_DESCRIPTION OF THE TASK:_ Every line with "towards" in it should be copied from the data.

Stored records
####################

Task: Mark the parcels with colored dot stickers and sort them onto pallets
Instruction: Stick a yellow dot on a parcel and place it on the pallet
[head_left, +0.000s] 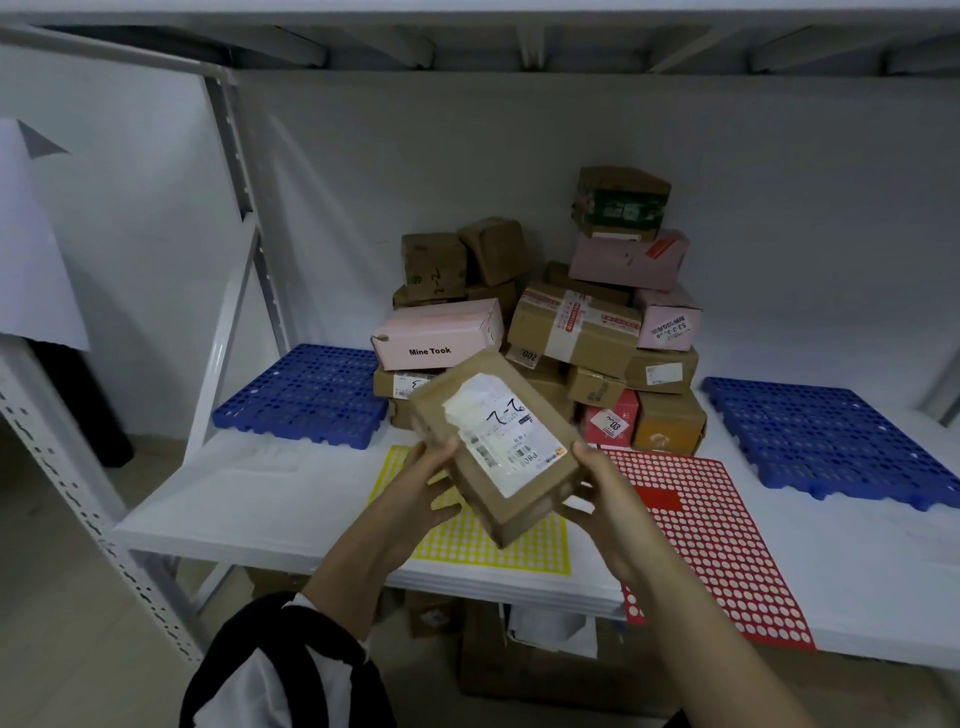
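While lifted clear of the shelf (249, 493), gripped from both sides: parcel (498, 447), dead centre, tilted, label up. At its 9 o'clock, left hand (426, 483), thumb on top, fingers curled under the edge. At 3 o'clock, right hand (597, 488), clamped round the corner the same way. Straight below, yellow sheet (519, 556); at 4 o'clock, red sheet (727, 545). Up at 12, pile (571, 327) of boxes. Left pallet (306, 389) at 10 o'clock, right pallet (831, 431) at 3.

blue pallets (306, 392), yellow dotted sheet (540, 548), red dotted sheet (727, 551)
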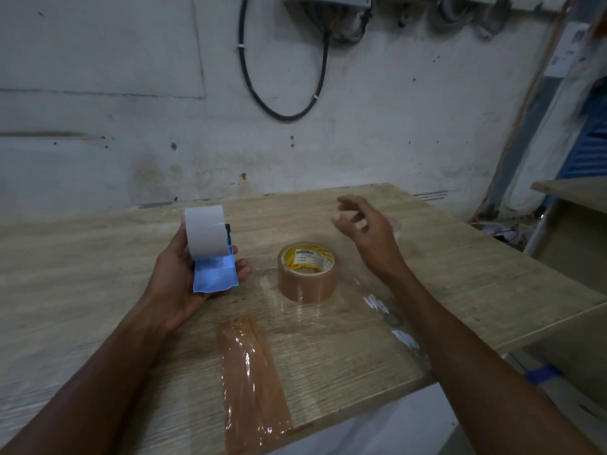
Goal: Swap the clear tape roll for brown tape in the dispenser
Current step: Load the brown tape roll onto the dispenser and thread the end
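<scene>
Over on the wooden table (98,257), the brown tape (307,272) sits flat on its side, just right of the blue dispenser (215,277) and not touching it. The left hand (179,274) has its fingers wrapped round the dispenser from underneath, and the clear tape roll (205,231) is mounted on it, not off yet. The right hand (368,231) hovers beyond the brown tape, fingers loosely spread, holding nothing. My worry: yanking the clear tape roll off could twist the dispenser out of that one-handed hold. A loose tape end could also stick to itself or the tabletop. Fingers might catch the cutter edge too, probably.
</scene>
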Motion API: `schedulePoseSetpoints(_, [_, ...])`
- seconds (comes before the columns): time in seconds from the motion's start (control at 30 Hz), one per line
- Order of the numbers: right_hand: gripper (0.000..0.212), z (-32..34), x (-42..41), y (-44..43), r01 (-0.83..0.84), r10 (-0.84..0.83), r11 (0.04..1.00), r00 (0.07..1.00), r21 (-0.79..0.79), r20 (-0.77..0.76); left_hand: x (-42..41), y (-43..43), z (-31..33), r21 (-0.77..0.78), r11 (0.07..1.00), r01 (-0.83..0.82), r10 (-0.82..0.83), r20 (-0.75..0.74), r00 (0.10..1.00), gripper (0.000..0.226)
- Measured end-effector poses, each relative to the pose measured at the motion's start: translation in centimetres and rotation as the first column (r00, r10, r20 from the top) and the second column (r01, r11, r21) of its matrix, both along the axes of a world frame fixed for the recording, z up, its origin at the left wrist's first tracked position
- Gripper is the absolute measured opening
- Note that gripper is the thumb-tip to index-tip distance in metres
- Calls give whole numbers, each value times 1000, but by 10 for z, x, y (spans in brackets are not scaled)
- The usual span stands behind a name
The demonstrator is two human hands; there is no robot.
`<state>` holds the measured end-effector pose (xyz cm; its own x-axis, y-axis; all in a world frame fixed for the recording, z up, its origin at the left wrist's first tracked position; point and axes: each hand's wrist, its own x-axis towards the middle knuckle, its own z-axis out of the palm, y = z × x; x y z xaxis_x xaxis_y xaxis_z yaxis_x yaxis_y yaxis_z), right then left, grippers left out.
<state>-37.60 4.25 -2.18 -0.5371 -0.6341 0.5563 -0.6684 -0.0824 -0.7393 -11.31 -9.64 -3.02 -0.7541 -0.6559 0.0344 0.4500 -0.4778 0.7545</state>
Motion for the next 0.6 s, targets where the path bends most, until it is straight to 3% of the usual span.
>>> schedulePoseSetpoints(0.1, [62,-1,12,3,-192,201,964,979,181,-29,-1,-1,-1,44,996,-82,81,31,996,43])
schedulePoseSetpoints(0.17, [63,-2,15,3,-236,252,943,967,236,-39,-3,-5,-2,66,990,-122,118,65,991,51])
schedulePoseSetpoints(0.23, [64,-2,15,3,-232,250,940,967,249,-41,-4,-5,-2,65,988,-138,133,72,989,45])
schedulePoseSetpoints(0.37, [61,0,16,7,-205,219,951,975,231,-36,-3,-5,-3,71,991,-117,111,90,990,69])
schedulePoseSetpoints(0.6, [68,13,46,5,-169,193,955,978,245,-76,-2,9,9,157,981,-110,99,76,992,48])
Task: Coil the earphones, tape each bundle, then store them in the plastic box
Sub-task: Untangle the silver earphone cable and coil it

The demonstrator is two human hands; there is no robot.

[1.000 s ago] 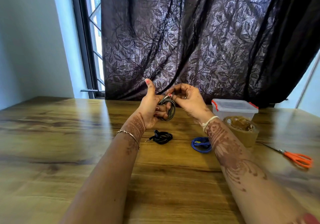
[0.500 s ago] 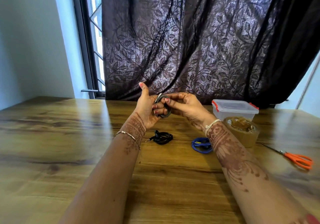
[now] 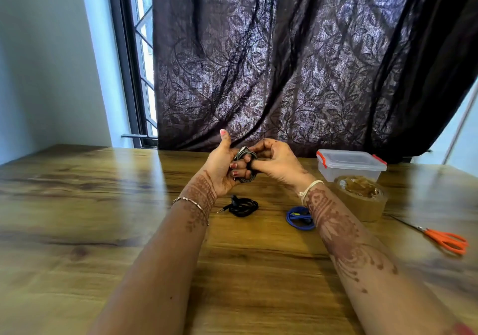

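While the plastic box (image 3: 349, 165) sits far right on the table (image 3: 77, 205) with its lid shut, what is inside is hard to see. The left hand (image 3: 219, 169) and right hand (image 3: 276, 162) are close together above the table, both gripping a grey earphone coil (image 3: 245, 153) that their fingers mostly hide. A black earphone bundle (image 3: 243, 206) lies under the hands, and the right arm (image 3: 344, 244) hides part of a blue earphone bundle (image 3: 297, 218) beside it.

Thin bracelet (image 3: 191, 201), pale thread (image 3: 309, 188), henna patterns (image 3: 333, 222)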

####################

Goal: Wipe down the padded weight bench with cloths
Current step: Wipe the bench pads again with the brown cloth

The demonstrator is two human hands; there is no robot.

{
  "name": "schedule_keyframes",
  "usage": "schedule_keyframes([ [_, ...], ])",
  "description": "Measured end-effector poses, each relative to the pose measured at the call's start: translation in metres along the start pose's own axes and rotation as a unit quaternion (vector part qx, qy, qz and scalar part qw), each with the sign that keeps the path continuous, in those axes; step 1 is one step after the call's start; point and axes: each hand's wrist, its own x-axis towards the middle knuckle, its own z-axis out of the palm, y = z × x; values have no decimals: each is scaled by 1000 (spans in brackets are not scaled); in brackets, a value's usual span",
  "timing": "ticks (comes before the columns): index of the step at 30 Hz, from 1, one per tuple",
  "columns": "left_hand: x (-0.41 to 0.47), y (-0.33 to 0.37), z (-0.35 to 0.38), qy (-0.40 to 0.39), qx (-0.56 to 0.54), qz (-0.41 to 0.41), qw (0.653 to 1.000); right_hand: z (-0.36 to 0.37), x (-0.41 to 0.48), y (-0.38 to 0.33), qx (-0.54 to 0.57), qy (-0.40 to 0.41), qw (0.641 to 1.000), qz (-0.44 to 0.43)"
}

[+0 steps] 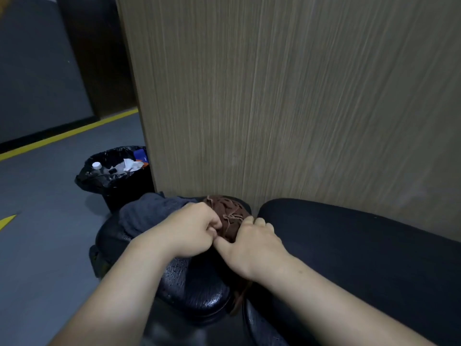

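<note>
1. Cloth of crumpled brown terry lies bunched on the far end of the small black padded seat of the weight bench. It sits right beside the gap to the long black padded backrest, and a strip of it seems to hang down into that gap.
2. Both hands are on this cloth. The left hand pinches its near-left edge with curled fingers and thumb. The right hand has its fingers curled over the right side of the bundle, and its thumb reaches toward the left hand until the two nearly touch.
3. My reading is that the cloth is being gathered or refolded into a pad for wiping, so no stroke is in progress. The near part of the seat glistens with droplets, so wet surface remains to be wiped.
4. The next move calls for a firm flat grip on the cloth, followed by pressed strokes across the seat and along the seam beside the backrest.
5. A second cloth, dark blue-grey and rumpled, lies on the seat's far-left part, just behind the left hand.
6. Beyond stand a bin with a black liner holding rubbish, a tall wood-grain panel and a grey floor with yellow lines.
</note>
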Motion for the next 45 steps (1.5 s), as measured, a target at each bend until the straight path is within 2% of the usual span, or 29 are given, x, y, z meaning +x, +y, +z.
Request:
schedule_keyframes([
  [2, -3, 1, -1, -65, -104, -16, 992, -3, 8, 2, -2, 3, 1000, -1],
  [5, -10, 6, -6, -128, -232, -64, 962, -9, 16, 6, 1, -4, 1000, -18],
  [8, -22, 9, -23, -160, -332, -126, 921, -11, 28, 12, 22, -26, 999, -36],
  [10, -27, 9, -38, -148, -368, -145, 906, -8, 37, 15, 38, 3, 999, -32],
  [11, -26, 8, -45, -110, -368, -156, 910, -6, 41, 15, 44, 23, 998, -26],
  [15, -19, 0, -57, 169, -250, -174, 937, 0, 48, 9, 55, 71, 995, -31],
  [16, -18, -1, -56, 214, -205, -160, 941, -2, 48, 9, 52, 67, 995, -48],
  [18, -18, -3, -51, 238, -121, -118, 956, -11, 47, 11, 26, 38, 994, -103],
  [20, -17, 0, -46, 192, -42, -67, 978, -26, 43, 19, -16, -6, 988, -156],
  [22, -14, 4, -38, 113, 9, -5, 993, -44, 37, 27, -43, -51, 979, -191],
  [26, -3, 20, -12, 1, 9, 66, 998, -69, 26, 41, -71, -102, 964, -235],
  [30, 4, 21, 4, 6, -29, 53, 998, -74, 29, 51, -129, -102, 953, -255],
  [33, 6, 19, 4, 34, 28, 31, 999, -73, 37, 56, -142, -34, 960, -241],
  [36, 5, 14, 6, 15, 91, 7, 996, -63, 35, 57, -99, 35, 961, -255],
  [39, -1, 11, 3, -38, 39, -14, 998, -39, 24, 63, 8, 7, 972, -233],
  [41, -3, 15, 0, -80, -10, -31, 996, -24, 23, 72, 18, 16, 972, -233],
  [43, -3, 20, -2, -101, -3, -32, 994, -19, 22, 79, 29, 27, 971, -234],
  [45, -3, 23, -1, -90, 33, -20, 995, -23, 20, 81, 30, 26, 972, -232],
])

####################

_ANSWER FOR THIS EXERCISE:_
`<state>` holds the measured end-effector pose (xyz cm; its own x-axis, y-axis; all in a world frame fixed for the recording, z up, its origin at the left wrist's first tracked position; point and axes: each hand's wrist, its own x-axis towards the middle knuckle, its own z-axis out of the palm, y = z × x; x y z xaxis_x xaxis_y xaxis_z yaxis_x yaxis_y yaxis_z), right then left, grippers left out.
  "description": "Measured end-effector poses, each relative to the pose measured at the call's start: translation in metres along the start pose's own axes and rotation as a unit quaternion (vector part qx, qy, qz and scalar part qw), each with the sign that keeps the path continuous, in those axes; step 1 is one step after the call's start; point and axes: each hand's wrist, its own x-axis towards the middle knuckle, its own z-axis out of the palm, y = z × x; values have no decimals: each is scaled by 1000 (spans in brackets are not scaled); in brackets, a value's usual span",

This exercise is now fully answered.